### Exercise prompt
Exclude the pictures and repeat all of the data exactly.

### Dataset extract
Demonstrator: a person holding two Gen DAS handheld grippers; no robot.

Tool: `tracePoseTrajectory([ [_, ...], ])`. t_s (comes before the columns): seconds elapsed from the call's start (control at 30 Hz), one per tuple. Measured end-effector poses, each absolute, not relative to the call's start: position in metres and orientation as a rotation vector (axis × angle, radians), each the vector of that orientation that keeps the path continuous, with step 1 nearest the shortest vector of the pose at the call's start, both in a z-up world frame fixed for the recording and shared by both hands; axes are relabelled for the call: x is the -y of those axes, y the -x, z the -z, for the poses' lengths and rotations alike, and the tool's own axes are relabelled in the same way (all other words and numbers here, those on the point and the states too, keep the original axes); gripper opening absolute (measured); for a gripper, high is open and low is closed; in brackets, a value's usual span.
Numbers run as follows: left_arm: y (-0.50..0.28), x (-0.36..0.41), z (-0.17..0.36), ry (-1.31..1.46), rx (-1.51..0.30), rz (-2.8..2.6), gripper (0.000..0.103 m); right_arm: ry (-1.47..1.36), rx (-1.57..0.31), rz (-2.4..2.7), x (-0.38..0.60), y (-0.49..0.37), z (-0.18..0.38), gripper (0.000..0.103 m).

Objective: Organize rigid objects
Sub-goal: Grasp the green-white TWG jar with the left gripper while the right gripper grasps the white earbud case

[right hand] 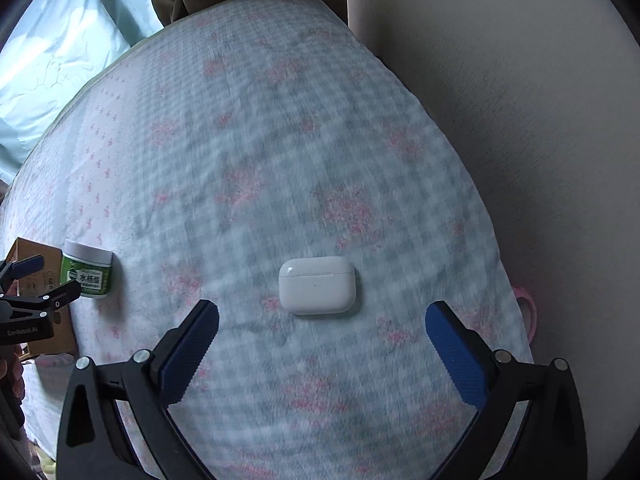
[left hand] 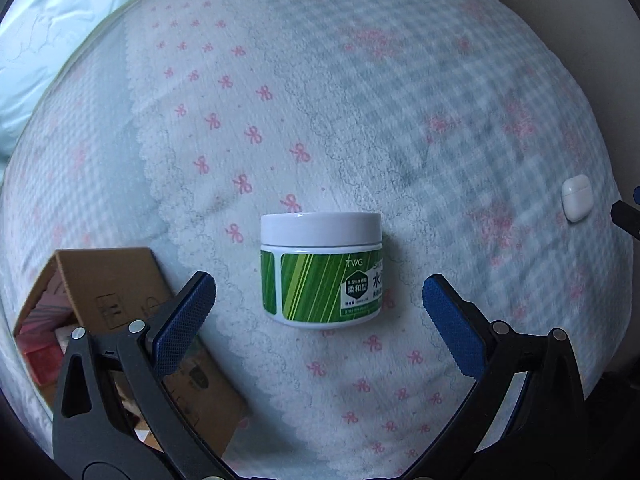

### Answer for this exercise
Demonstrator: a person holding two Gen DAS handheld grippers; no robot.

Tool: `tracePoseTrajectory([ [_, ...], ])`. t_s (comes before the columns): seconds elapsed from the call's start (control at 30 Hz), one per tuple. Measured end-effector poses, each absolute, not relative to the call's start: position in metres and orientation as a rotation vector (axis × angle, radians), each the vector of that orientation that keeps the path continuous, with step 1 nearest the shortest vector of the pose at the call's start, both in a z-up world frame fixed for the recording and shared by both hands; axes are relabelled for the call: x is the -y of those axes, y the -x, z the -z, for the poses' lengths and rotations alike, and the tool's own axes are relabelled in the same way (all other words and numbers here, those on the point and the states too, keep the original axes); gripper opening absolute (measured); for a gripper, high is open and low is closed; in brackets, a value's usual span.
Numbers run as follows: left_arm: y (-0.50..0.28), x (-0.36..0.41), z (-0.17..0.36), ry (-1.31..1.46), rx (-1.51..0.30), rz (-2.8..2.6), gripper (0.000..0.103 m); right_arm: ry (-1.47..1.36), rx (-1.57..0.31), rz (-2.4..2.7), x (-0.38..0.60), y (-0.49..0.37), z (-0.18..0.38), gripper (0.000..0.103 m).

Objective: Organize rigid objects
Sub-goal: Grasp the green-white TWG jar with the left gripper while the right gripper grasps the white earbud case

[right hand] 
[left hand] 

This output has been given in full.